Auton's decorations and honors included: two Legion of Merit medals, the Distinguished Flying Cross, the Air Medal, the Bronze Star, two Army commendation ribbons, the Order of the British Empire (military), the French Legion of Honor, the French Croix De Guerre w/palm, and the Belgian Croix De Guerre w/palm. He was the only American to receive the award of the Freedom of the Borough of Saffron Walden, England. Auton also received an honorary doctorate of military science degree from Georgetown University in 1951. For many years a street was also named in his honor at March Air Force Base, California.
GENERAL AND AIDE DIE IN CRASH IN NEBRASKA
OMAHA, Nebraska, March 31, 1952 - Brigadier General Jesse D. Auton of the Strategic Air Command and his aide were killed today when their B29 bomber crashed into a hill on a farm while coming in for a landing at Offutt Air Force Base with one engine dead.
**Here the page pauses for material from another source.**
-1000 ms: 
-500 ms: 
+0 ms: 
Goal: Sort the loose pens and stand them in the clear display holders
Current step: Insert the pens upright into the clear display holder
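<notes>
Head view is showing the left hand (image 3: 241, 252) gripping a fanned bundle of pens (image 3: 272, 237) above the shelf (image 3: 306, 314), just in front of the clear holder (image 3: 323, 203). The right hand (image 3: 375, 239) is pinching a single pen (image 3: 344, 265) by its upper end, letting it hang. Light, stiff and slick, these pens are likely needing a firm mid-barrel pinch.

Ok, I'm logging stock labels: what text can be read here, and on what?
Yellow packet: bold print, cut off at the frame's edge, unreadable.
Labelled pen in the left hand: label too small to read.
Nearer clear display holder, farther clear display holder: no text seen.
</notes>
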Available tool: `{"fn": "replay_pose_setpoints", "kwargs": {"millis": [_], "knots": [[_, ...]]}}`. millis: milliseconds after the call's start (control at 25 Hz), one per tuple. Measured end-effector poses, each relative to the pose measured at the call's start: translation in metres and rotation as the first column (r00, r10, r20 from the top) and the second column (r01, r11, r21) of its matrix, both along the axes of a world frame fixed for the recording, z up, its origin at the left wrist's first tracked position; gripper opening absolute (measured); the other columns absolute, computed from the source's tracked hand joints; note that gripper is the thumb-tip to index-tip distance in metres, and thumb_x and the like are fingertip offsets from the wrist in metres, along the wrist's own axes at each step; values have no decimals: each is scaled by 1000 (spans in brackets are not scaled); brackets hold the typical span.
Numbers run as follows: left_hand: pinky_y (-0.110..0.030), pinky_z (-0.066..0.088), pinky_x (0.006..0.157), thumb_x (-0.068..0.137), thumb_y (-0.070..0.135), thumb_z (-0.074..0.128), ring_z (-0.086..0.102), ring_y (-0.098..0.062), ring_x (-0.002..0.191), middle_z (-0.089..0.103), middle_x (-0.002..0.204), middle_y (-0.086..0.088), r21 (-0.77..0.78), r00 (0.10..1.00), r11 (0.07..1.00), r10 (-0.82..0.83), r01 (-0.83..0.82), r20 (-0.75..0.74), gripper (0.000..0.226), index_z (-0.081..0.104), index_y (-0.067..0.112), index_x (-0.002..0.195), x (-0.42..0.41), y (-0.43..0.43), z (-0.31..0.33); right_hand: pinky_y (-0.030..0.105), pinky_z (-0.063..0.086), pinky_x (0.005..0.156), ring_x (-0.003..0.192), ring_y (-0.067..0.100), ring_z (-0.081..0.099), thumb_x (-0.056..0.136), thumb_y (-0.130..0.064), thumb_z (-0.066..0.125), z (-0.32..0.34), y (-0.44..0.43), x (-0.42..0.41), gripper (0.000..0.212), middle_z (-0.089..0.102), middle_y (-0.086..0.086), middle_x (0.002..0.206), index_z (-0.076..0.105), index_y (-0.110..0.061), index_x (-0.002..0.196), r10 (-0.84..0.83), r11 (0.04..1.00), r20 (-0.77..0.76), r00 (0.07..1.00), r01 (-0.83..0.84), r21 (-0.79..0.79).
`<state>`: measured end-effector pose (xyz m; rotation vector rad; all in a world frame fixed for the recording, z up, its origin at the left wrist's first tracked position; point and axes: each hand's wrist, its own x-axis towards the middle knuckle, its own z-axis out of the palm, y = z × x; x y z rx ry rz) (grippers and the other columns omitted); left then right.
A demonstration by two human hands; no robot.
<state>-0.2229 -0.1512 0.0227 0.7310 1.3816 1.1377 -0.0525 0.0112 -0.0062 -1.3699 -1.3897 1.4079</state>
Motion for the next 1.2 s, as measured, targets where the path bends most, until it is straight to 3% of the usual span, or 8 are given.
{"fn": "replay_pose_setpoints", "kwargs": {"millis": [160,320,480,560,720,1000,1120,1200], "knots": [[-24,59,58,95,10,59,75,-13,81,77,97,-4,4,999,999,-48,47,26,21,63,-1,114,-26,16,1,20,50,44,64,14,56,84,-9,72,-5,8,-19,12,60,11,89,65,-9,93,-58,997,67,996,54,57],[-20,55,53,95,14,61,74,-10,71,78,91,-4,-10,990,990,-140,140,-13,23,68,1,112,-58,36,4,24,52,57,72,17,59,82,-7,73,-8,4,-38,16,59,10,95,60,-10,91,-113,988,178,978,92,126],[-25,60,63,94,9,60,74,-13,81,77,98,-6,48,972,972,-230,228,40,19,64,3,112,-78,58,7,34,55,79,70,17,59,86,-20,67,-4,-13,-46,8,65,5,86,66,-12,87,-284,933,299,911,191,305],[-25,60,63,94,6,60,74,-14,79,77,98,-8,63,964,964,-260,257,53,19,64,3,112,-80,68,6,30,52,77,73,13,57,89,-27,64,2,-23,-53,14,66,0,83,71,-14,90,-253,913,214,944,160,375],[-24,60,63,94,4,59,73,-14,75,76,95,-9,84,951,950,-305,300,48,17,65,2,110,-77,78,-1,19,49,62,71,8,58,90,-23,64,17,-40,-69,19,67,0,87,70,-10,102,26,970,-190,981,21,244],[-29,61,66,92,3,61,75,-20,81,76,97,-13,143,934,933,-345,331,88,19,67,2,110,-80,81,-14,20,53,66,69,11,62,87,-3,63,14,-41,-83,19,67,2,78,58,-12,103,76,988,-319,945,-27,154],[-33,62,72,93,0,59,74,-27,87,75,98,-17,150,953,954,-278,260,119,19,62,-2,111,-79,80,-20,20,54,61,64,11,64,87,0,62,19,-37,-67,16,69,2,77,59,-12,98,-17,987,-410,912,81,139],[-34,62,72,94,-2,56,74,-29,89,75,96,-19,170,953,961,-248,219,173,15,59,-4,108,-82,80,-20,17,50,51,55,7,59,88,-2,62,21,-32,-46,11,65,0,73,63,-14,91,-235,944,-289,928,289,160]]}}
Lieuenant Colonel Edwin R. Bush, 31 years old of Burbank, California, was killed with General Auton. Three men were injured, none of them seriously.
General Auton, 47, of Des Mossville, Kentucky, Deputy Director of Operations for the command's fighter planes, was piloting the twin-engined light bomber on a routine flight from Burbank to Offutt.
Witnesses said one engine was dead when the plane attempted to land. It overshot the airfield and crashed about three miles beyond the landing strip.
General Auton has been in the service since 1928. During World War II he served in England. He took part in the Berlin Airlift during the Soviet blockade and had seen duty in Korea, where he received the Legion of Merit. He was not married.
Colonel Bush is survived by his widow and 2-year-old son, who live at Burbank.
The Offutt Air Force Base public information office said Lieutenant Joseph G. Ross of Salem, Pennsylvania, co-pilot of the bomber, was injured, as were Sergeant Arthur Herkowitz of Omaha and Private First Class Atlas L. Boles of Los Angeles.